Played a key role as a backend engineer for large-scale Android application stacks, ensuring their reliability and performance. Collaborated with cross-functional teams to optimize the backend infrastructure and enhance system resilience.
Demonstrated expertise in managing mission-critical applications in large-scale environments, ensuring high availability and fault tolerance. Implemented robust monitoring systems and KPIs to proactively identify and address performance bottlenecks and potential failures.
Utilized strong system troubleshooting skills to diagnose and resolve complex issues, working closely with team members and developers to implement effective solutions. Conducted root cause analysis and documented troubleshooting steps to enhance system stability and reduce downtime.
Automated routine tasks to improve operational efficiency and reduce manual effort. Developed scripts and tools for configuration management, deployment, and monitoring, resulting in streamlined processes and increased productivity.
Applied network security knowledge to handle incident response, investigation, and remediation. Collaborated with security teams to identify and mitigate vulnerabilities, ensuring the confidentiality, integrity, and availability of systems and data.
Demonstrated strong project management abilities by successfully leading and coordinating projects. Managed project timelines, resources, and deliverables to ensure timely and successful implementation of system improvements and upgrades.
Worked autonomously and collaboratively within a team environment, effectively communicating with stakeholders, developers, and other team members. Provided clear and concise documentation, reports, and status updates to convey technical information to both technical and non-technical audiences.
Overview
9
9
years of professional experience
Work History
Senior Site Reliability Engineer
Huawei Singapore
12.2022 - Current
Collaborated with app developers to understand their requirements and design infrastructure solutions that met their needs, ensuring seamless integration and optimal performance.
Set up and maintained backend application clusters and middleware stacks (MySQL, Redis, and Kafka) to support high availability and scalability.
Containerized application deployments using Docker and Kubernetes, enabling efficient and scalable deployment of microservices.
Configured load balancing for application servers using Nginx as a reverse proxy, ensuring high availability and efficient distribution of traffic.
Performed database DDL/DML operations for production changes, ensuring data integrity and minimal disruption to services. Collaborated with developers to optimize database performance and implement efficient query strategies.
Tested and deployed new microservice code through Infrastructure as Code (IaC) practices, ensuring consistency, reproducibility, and efficient deployment processes.
Implemented log monitoring for microservices in a large-scale environment using the ELK (Elasticsearch, Logstash, Kibana) stack.

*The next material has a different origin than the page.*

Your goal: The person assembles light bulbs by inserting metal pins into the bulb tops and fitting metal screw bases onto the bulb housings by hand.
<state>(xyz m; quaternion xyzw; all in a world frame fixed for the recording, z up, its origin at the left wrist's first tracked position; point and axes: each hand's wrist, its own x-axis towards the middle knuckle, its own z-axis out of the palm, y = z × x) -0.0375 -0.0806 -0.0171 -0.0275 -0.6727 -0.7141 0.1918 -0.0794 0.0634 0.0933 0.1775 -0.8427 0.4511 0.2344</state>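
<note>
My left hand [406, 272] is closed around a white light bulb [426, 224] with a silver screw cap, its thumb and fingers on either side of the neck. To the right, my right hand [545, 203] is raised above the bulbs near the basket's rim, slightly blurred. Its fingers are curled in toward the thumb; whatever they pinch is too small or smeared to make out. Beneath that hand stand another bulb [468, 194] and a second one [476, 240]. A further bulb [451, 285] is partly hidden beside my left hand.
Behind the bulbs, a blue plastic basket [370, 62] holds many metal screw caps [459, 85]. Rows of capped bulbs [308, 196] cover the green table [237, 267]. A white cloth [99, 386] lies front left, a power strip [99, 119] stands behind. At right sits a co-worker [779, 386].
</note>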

Developed monitoring dashboards to gain real-time insights into system performance, troubleshoot issues, and optimize resource utilization.
Conducted comprehensive disaster testing to validate system resilience and recovery processes, ensuring business continuity and minimizing potential downtime.
Developed monitoring dashboards and automated tasks through shell scripting, improving operational efficiency and enabling proactive monitoring and maintenance.
Troubleshot production issues within defined Service Level Agreements (SLAs), monitored key performance indicators (KPIs), and collaborated with teams to investigate root causes and implement preventive measures.
Fostered collaboration with team members to achieve target results, including cost optimization initiatives, resource management, and performance optimization. Encouraged knowledge sharing and cross-functional collaboration to drive innovation and operational excellence.
Lead Engineer
7- ELEVEN
10.2022 - 11.2022
Led a team of engineers in the successful deployment and management of New Relic systems for monitoring, observability, and performance management of critical applications.
Implemented streamlined deployment processes, leveraging CI/CD pipelines to automate building, testing, and deployment of code changes, resulting in reduction in deployment time and improved release consistency.
Conducted comprehensive code reviews and implemented coding standards, ensuring high-quality code and identifying potential issues, security vulnerabilities, and performance bottlenecks.
Utilized New Relic's monitoring capabilities to gain real-time insights into application performance, resource usage, and error rates. Set up customized alerts and notifications to proactively detect and resolve issues.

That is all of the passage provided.